The Bigger Picture Behind the Birthday Joke

The Epstein angle is not just late-night material at this point. While running for president in 2024, Trump promised to release the Department of Justice files related to Epstein, but after winning the election, he allegedly tried to block that release.
He is mentioned thousands of times in the files released so far, and Rep. Jamie Raskin of Maryland has said that searching Trump’s name in the unredacted files available to lawmakers returned more than 1 million results.
Kimmel has since proposed calling the files the “Trump-Epstein Files” rather than just the “Epstein Files,” given how frequently Trump’s name appears in them.
Meanwhile, Trump’s birthday fell on the same day as a UFC fight he hosted on the White House South Lawn, tied to his administration’s Freedom 250 celebration for the nation’s semiquincentennial.
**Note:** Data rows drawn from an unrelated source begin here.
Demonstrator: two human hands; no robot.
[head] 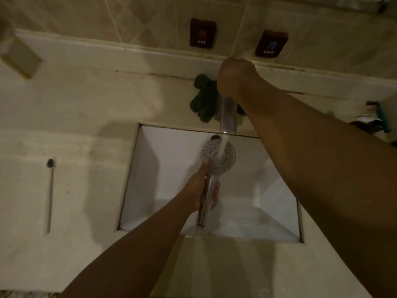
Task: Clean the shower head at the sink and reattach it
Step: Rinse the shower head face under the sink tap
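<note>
Gripping shower head [228, 162] — left hand [198, 190], under faucet [228, 117]

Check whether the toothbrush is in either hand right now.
No: the toothbrush lies on the counter left of the sink, the left hand grips the shower head, and the right hand is curled over the tap.

On my feed the body is just two arms. The left forearm [137, 239] is bare from the frame's bottom edge up to the left hand [200, 187], slim and smooth. The right forearm [311, 147] is bare as well, looking much broader in the wide lens, and ends in the bare right hand [235, 76]. The light is dim, so I can't make out nails or finer marks.
</note>
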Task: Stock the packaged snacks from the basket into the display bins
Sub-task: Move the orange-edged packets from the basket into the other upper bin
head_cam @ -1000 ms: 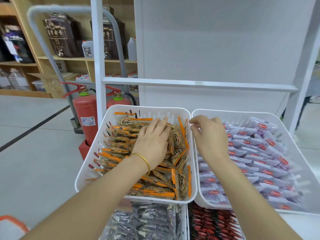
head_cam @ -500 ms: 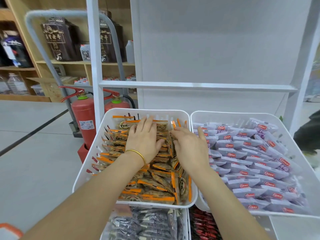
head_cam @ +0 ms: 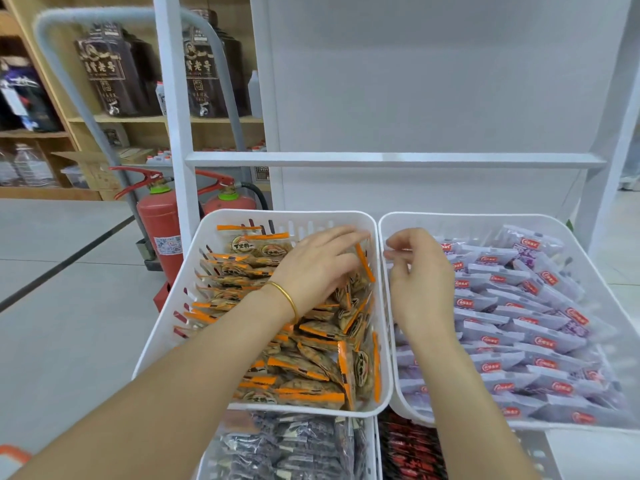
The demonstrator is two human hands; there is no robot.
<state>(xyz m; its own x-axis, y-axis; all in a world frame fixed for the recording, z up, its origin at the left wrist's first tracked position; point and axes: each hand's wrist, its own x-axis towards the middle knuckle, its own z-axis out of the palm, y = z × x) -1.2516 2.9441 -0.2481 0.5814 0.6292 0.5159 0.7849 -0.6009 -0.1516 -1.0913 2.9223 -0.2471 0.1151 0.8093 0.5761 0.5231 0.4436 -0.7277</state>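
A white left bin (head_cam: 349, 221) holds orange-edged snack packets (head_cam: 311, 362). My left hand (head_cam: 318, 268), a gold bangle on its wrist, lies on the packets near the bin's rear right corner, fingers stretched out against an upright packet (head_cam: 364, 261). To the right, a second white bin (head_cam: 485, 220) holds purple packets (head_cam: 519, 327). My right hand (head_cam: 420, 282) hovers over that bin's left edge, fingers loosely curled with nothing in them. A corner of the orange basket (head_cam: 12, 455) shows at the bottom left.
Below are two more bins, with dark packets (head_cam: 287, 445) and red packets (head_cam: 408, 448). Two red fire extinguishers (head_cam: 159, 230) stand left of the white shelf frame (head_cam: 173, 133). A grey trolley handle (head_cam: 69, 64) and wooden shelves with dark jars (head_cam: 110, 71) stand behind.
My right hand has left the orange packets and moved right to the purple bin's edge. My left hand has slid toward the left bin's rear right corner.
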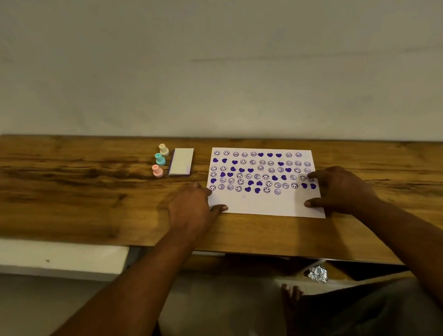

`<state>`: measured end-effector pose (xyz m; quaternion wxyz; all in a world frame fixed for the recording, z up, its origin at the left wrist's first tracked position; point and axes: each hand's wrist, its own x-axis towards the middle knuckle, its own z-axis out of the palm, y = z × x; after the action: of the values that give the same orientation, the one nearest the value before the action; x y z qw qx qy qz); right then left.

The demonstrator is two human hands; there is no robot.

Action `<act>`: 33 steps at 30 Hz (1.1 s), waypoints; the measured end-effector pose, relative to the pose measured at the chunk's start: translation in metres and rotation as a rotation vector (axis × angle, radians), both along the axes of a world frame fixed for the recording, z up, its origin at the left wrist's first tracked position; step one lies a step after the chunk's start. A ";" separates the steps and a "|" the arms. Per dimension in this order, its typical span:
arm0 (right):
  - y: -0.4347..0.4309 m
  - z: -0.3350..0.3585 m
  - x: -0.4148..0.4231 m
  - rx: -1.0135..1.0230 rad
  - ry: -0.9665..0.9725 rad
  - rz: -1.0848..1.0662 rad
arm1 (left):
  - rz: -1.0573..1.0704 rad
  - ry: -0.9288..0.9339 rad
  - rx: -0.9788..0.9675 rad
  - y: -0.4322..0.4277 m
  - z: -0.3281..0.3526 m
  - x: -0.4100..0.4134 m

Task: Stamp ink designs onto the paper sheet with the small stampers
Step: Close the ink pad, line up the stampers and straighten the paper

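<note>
A white paper sheet (260, 203) lies on the wooden table, covered with several rows of purple smiley and heart prints; its near strip is blank. My left hand (191, 207) rests on the sheet's left edge, thumb on the near left corner. My right hand (341, 190) rests on the right edge, fingers spread, thumb on the near right corner. Neither hand holds a stamper. Three small stampers stand upright in a line left of the sheet: cream (163, 149), teal (159, 159), pink (157, 170). A closed ink pad (181, 161) lies beside them.
The wooden table (71, 195) runs left to right against a pale wall. A white ledge (55, 256) sits lower at the left. Under the table's near edge lie a crumpled foil ball (317, 274) and a bare foot (291, 292).
</note>
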<state>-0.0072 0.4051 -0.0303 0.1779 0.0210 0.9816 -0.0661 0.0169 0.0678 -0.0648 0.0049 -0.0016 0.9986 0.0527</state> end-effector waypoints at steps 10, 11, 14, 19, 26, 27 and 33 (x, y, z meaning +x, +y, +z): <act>-0.004 0.006 -0.001 -0.023 0.002 -0.007 | 0.000 0.019 0.017 -0.001 -0.002 -0.002; -0.004 0.008 -0.002 -0.041 0.006 -0.014 | -0.001 0.019 0.021 -0.002 -0.002 -0.002; -0.003 0.015 -0.004 -0.061 0.128 -0.035 | -0.005 0.040 0.047 -0.004 -0.002 -0.004; -0.028 0.015 -0.006 -0.027 0.415 0.090 | -0.001 0.109 0.127 -0.005 0.001 -0.007; -0.073 -0.017 -0.029 -0.094 0.538 0.077 | -0.034 0.163 0.236 -0.002 -0.012 -0.008; -0.076 -0.023 -0.034 -0.098 0.552 0.066 | -0.038 0.170 0.249 -0.001 -0.014 -0.010; -0.093 -0.057 -0.057 -0.177 0.557 -0.024 | -0.013 0.227 0.329 -0.001 -0.030 -0.030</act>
<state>-0.0643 0.3119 -0.0874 -0.0982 -0.0018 0.9827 -0.1570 -0.0130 0.0667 -0.0952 -0.1074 0.0117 0.9706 0.2151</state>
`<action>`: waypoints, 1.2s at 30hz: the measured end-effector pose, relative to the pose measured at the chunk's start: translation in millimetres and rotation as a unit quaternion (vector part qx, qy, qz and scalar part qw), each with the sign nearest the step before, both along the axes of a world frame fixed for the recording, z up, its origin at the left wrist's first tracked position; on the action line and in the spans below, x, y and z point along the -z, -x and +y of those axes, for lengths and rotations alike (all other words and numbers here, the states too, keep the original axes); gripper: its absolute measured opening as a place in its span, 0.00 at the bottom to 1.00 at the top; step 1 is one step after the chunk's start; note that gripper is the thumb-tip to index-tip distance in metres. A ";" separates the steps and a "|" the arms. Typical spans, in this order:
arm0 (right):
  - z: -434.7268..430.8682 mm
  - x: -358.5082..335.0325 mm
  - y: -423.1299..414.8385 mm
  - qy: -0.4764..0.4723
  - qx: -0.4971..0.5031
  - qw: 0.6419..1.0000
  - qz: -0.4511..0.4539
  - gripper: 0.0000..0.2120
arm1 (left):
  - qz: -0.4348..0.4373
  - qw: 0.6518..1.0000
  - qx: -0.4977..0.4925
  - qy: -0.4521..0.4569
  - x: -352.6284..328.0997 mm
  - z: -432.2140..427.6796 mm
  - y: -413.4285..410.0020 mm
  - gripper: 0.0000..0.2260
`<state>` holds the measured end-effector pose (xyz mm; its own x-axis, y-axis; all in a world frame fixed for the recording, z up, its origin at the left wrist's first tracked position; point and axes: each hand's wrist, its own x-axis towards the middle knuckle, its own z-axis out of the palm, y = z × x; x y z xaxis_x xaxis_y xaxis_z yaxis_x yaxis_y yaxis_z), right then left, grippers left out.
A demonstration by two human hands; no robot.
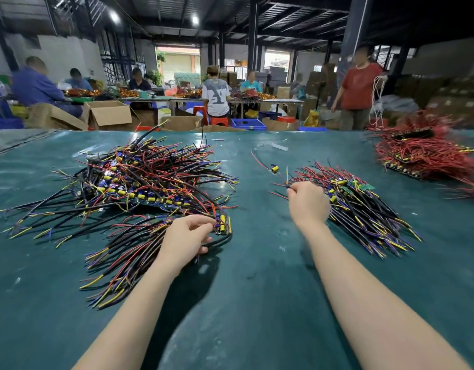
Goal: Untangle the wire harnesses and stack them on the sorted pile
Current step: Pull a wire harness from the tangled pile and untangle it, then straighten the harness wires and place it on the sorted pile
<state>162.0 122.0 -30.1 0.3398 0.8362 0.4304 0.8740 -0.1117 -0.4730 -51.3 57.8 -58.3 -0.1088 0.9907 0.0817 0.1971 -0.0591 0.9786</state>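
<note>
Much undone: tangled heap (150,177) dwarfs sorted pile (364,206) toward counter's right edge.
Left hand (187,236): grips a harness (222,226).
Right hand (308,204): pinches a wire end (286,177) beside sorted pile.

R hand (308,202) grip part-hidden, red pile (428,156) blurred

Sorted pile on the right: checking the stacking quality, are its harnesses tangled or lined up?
Lined up: in the sorted pile wires run parallel, tips pointing near right.
</note>
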 end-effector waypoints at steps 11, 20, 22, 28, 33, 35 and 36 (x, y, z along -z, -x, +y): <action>4.3 -10.4 -77.6 0.074 0.138 0.985 -0.068 0.13 | 0.172 0.984 0.043 -0.024 1.9 2.9 -8.8 0.10; -11.7 35.7 61.1 0.104 -0.136 0.985 -0.004 0.15 | 0.411 0.901 -0.050 -0.129 0.5 6.8 -6.1 0.16; -16.5 45.9 73.8 0.105 -0.163 0.981 -0.031 0.13 | 0.447 0.886 -0.028 -0.115 3.9 6.5 -4.3 0.18; -18.1 46.2 78.9 0.057 -0.238 0.950 0.192 0.02 | 0.484 0.870 -0.005 -0.089 8.1 4.8 -1.6 0.07; -16.2 36.8 67.1 -0.028 -0.227 0.834 0.502 0.13 | 0.492 0.868 -0.001 -0.069 4.2 2.1 -0.1 0.10; -17.0 31.4 59.8 -0.053 -0.218 0.750 0.622 0.12 | 0.492 0.867 0.005 -0.075 2.0 1.6 0.8 0.12; -17.9 30.0 55.7 -0.048 -0.212 0.710 0.670 0.11 | 0.491 0.868 0.011 -0.080 1.3 0.8 0.6 0.12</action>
<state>106.3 104.1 -60.1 0.2250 0.9741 0.0210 -0.4213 0.1166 -0.8994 -51.8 58.6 -59.5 0.1102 0.9592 0.2605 0.9277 -0.1933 0.3194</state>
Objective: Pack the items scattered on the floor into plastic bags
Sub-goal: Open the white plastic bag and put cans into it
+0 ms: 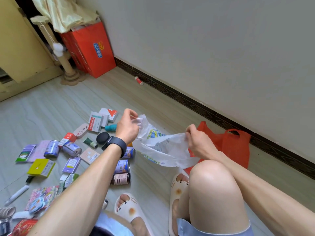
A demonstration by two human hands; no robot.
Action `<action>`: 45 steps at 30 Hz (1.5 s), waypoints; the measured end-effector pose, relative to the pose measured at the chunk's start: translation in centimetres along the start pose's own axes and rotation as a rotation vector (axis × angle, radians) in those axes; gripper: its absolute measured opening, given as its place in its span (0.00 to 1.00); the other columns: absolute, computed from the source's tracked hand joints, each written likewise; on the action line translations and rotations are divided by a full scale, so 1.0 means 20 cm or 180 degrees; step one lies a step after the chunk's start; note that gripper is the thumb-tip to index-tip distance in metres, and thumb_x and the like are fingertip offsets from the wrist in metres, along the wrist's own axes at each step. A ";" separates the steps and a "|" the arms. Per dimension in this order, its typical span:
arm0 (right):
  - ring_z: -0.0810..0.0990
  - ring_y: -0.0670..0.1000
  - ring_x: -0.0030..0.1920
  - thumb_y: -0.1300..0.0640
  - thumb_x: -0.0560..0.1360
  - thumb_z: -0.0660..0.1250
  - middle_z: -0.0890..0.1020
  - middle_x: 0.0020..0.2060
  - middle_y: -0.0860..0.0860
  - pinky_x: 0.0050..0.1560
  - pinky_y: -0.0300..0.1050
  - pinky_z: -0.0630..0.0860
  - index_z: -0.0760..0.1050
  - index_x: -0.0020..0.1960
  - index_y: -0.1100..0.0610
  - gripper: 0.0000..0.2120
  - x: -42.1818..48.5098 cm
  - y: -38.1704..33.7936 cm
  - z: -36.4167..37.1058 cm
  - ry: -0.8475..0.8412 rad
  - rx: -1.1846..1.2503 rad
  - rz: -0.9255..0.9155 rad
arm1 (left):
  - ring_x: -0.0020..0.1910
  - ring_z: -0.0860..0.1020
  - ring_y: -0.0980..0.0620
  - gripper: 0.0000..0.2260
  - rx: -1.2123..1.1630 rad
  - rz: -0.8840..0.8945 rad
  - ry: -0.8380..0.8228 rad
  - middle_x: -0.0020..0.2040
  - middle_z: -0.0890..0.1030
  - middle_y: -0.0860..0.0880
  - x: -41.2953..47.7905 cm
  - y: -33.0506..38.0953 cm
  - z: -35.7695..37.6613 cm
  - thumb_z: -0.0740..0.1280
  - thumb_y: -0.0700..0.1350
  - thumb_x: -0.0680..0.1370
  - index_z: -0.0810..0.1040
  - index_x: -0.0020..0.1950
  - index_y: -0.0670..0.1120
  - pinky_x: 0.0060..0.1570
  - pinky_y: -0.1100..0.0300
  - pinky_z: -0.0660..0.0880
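Note:
A white plastic bag (163,147) with blue and yellow print hangs between my hands above the floor. My left hand (127,126), with a black watch on the wrist, pinches its upper left edge. My right hand (197,142) grips the opposite edge, stretching the bag. A red plastic bag (235,147) lies flat on the floor behind my right hand. Scattered on the floor to the left are several cans (52,149), small boxes (98,122), a teal bottle (110,127), a black round case (102,137), a yellow box (41,167) and a brown bottle (121,179).
The wall with a dark skirting board (204,109) runs along the right. A small red bottle (139,80) lies by it. A red paper bag (92,48) and a cardboard post (67,63) stand at the back. My feet in white slippers (131,210) rest on the floor.

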State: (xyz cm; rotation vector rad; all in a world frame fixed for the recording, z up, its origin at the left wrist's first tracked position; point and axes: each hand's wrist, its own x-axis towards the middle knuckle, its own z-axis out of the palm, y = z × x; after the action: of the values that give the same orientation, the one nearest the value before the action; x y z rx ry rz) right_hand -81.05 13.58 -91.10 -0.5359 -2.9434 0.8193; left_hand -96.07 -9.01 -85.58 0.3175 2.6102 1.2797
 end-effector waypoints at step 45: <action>0.76 0.55 0.52 0.65 0.75 0.59 0.80 0.55 0.47 0.45 0.48 0.72 0.79 0.52 0.48 0.15 0.05 0.15 -0.06 0.0299 -0.1022 0.0161 | 0.49 0.82 0.44 0.15 0.4166 0.1532 -0.1397 0.77 0.61 0.46 -0.05 -0.11 0.18 0.59 0.39 0.80 0.80 0.60 0.52 0.38 0.56 0.71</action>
State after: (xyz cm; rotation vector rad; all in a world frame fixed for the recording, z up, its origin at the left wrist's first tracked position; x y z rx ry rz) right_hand -80.99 16.91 -91.63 -0.6465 -2.9977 0.3120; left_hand -94.34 -7.86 -89.40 1.2643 2.5896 -0.6042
Trump has recently demanded ABC fire Kimmel from his post at “Jimmy Kimmel Live!” again, continuing a running feud between the two.
So What Happens Now?
None of this is going away quietly. With Trump’s refiled lawsuit still active, the Epstein card controversy remains in active legal territory, and Kimmel has shown no signs of backing off from the subject.
A ten-foot-tall mockup of the alleged Trump-to-Epstein card even appeared overnight on the National Mall near the U.S. Capitol this year, placed there by left-leaning organizations highlighting Trump’s past ties to Epstein.
When a late-night joke, a $10 billion lawsuit, congressional investigations, and a National Mall installation all point to the same document, that document tends to stick around. And if Kimmel’s track record is any indication, he will be there for his next birthday, 81, with another card ready to go.